An artist fantasy of an Egyptian temple

A fragment from the Roman writer Varro mentions a healing dream in which Serapis “comes in my sleep, and orders me to eat onion and mint,” which gives us an idea of the types of dream prescriptions these Deities might provide. We also have a letter from a Greek hetaira named Aspasia who sought healing through dream in the temple of Isis at Memphis. Isis temples at Canopus and Menouthis were also famous for dream healing. At Menouthis, Isis was known as Isis the Physician. Priests (and probably priestesses) working in the temples might have divine dreams as well. We have records of a priest named Hor who was very much involved with both dreaming and Isis. Read his story here.

A dreamy landscape from the Temple of Isis in Pompeii

Of course, not everyone could afford travel to a temple for their healing dreams. There were, no doubt, personal dream rites that one could undertake at home. Some of these may be preserved in the Greco-Egyptian Magical Papyri (aka PGM). There are numerous spells for receiving dream oracles. One interesting one involves the God Bes (Besas in the spell) in which the dreamer is to use strips of “the black cloth of Isis” as a protective device, preserving a magical drawing on the hand and around one’s neck during sleep.

One of the risks of dreaming at home—whether as divination or just the normal consequence of sleep—was nightmares. Here, too, one might call upon Isis for healing from the shock or fear of nightmare. As is often the case, here the dreamer takes the part of Horus, child of Isis, with Isis as His motherly comforter:

Words spoken by a man who wakes up on his place: “Come to me! Come to me my mother Isis! Behold, I see something far away from me, as something that touches me.”
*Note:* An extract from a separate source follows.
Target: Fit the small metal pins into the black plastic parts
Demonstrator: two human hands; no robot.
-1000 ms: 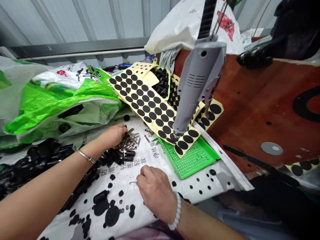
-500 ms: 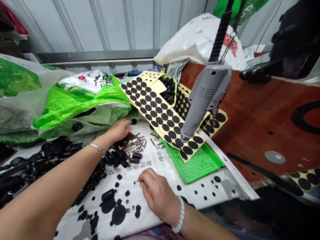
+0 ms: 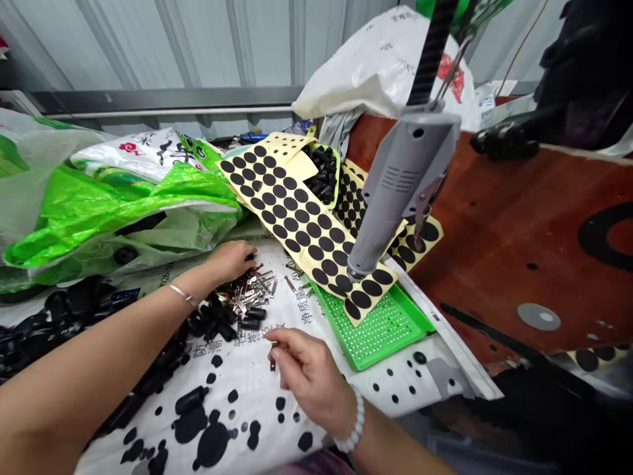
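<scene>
A person's right hand [image 3: 311, 379] pinches a small, flat metal strip [image 3: 273, 363] between thumb and forefinger, its long axis running up and down in view. Ahead and to its left, on the white-covered counter [image 3: 252, 371], lies a loose pile of shiny metal strips [image 3: 257, 289] — nearer the left hand [image 3: 230, 262], whose curled fingers meet a small black piece [image 3: 251, 256]; gripped or merely touched, I cannot tell.

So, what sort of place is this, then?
Probably a small assembly workshop: a long grey handheld power tool hangs from above, small flat silvery metal strips lie piled beside black cylindrical pieces, and a cream paper sheet of round black dots overlaps a bright green perforated tray.
</scene>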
[The Goddess replies]: “Here I am, my son Horus. Do not divulge that which you saw, that your numbness may be completed, your dreams retire, and fire goes forth against that which frightens you. Behold, I have come that I may see you, that I may drive out your bad things, that I may eliminate all the ailments.”
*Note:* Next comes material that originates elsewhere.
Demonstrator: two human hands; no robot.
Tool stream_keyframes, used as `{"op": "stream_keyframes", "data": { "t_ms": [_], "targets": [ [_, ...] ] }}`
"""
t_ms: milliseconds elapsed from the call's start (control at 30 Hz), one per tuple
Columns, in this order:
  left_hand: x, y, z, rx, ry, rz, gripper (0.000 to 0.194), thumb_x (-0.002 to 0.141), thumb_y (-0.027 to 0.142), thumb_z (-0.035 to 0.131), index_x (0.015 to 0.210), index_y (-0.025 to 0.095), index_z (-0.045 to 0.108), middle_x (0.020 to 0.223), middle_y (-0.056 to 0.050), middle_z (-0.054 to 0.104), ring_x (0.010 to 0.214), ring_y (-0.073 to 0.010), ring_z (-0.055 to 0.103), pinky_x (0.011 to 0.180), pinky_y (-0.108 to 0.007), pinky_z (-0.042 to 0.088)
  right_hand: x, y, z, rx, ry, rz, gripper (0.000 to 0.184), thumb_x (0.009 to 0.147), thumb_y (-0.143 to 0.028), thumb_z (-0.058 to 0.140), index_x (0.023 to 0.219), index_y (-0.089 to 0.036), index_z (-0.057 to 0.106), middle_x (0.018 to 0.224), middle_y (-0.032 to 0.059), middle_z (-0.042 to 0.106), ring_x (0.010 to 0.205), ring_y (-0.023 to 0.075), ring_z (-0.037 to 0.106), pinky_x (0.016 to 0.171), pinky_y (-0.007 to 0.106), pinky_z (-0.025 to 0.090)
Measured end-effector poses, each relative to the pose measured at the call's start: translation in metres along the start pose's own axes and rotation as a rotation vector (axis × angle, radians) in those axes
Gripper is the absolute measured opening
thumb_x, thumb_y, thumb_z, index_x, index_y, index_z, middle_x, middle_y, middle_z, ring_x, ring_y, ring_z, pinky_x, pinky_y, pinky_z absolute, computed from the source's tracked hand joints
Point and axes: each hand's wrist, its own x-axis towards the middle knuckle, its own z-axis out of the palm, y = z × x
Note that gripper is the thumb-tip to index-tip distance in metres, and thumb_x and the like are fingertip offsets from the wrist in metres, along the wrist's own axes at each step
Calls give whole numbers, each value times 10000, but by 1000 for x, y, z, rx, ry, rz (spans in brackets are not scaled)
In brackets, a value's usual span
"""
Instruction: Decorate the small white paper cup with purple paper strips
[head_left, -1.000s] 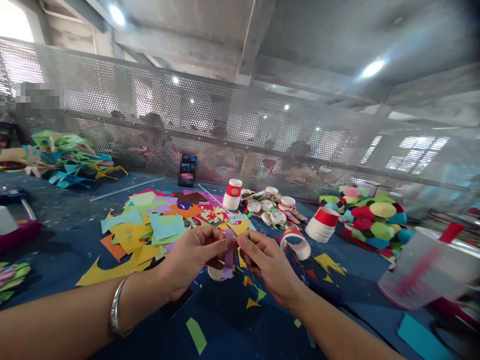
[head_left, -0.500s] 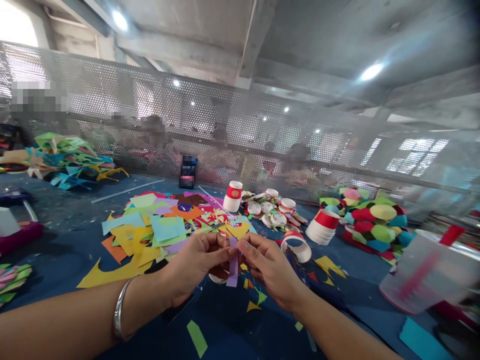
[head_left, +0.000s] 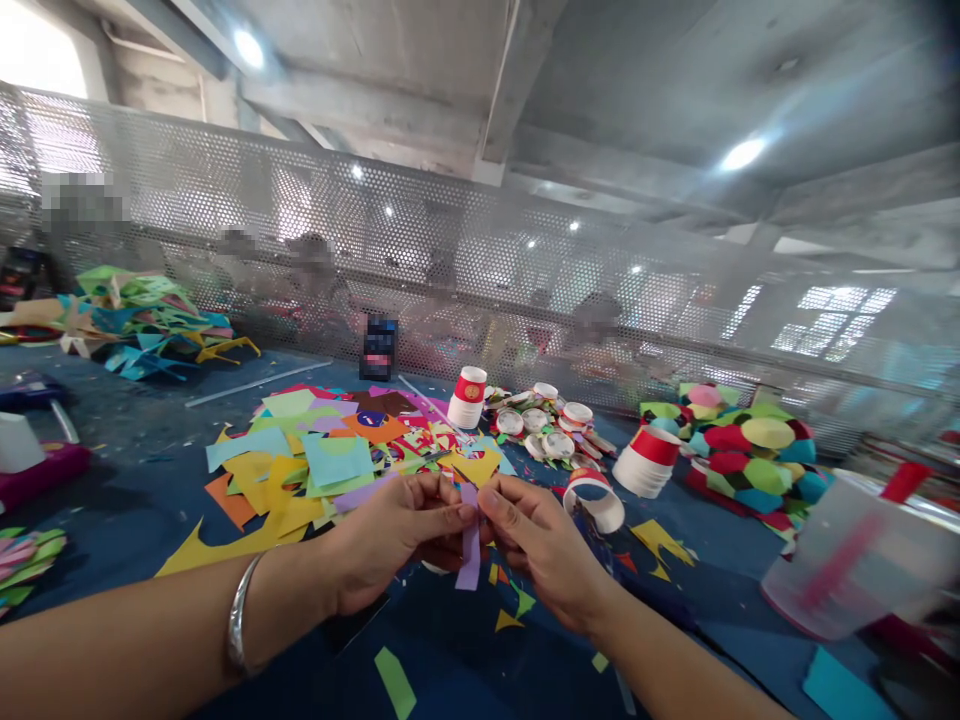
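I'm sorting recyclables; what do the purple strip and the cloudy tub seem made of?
Purple strip: probably matte paper, thin and without shine.
Cloudy tub: likely smooth, translucent plastic; a pink shape shows blurrily through its wall.

strip (head_left: 470, 562): partly hidden by left hand (head_left: 405, 530) | right hand (head_left: 536, 535): grip unclear | phone (head_left: 379, 348): pixelated | bucket (head_left: 847, 560): blurred | blue sheet (head_left: 844, 685): cut off below | figures (head_left: 310, 262): blurred behind mesh (head_left: 450, 225)
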Motion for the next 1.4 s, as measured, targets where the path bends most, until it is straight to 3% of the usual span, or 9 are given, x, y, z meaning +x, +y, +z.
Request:
{"op": "stream_keyframes", "data": {
  "t_ms": [267,800,1233,1400],
  "targets": [
    [-1,4,-2,9,-38,73,402,749,429,838,823,191,522,699,0,692,689,-145,682,629,-242,455,-2,-3,-5,25,-46,9,401,922,-521,676,756,-197,509,582,-107,273,470,52,145,420,236,93],
    [-7,11,-16,112,-125,43,338,761,369,821,813,174,550,760,-49,760,692,-149,688,694,-282,486,-3,-5,-7,-31,-48,47,418,893,-544,700,757,-188,527,577,-98,293,477,48,157,432,252,88],
    [-7,29,-37,388,-107,37,342,799,446,780,799,175,571,670,2,691,635,-126,635,625,-254,410,-3,-5,-9,-29,-41,44,419,883,-547,710,748,-186,545,554,-102,281,472,47,168,435,255,90],
    [-7,35,-38,377,-17,92,340,804,462,766,793,178,581,681,32,640,627,-98,587,650,-241,422,-2,-4,-11,-40,-26,51,416,886,-547,701,742,-187,550,556,-99,273,477,53,166,441,261,86]
  ]
}}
[The dreamer speaks]: “Hail, O you good dream, which is seen in the night and in the day. Drive out all the ailments and bad things which Seth, son of Nut, created. As Ra is vindicated against his enemies, I am vindicated against my enemies.”

This spell is to be spoken by a man who wakes up on his place, after he has first been given pesen bread and some fresh herbs (which have been) marinated in beer and incense. The man’s face should be rubbed with them; all the bad dreams that he has seen will be driven out.
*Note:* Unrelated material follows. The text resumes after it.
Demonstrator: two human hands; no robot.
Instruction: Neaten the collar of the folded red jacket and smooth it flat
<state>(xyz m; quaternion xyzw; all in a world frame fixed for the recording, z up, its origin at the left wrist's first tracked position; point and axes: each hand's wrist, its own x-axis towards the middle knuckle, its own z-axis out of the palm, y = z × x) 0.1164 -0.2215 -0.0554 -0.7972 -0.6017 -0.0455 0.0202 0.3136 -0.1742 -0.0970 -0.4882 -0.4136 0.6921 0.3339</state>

Chester Beatty Papyrus III

The dream world is an odd and interesting place. Sometimes, it’s purely our own “stuff;” re-hashing of the day’s events, the last thing we read or movie we watched, stress or frustrations that manifest as monsters or irritating “I can’t find my purse” dreams. (Ugh. I hate those.) But sometimes important things come to us in dream. And those dreams have a different “flavor.” They stand out. They may be more vivid, detailed, or just plain weird. They may represent a bubble from our own unconscious that we really, really should pay attention to. Or they may be a connection with something, someone, or Someone Who is [also] outside our own psyche. Like Isis, perhaps. Or our own Higher Self tapping out a “wake up” tune on our sleeping Isis Hearts.

A world between life and death

For the ancient Egyptians, the dream state enabled the dreamer to enter another world, somewhere between life and death. In the funerary literature, death of often compared to sleep with the deceased being enjoined to awaken. Perhaps that is why the most common Egyptian term for dream was rsw.t, from a root meaning “to awaken.” So in dream, we awaken in our sleep; to be preferred to the unconsciousness of dreamless sleep or death.

I think there’s more to this discussion of dreams and Isis, but that’s enough for now.

What do you think? Does Isis communicate with you in dreams? Do you dream of Her? Do your dreams ever help you in healing?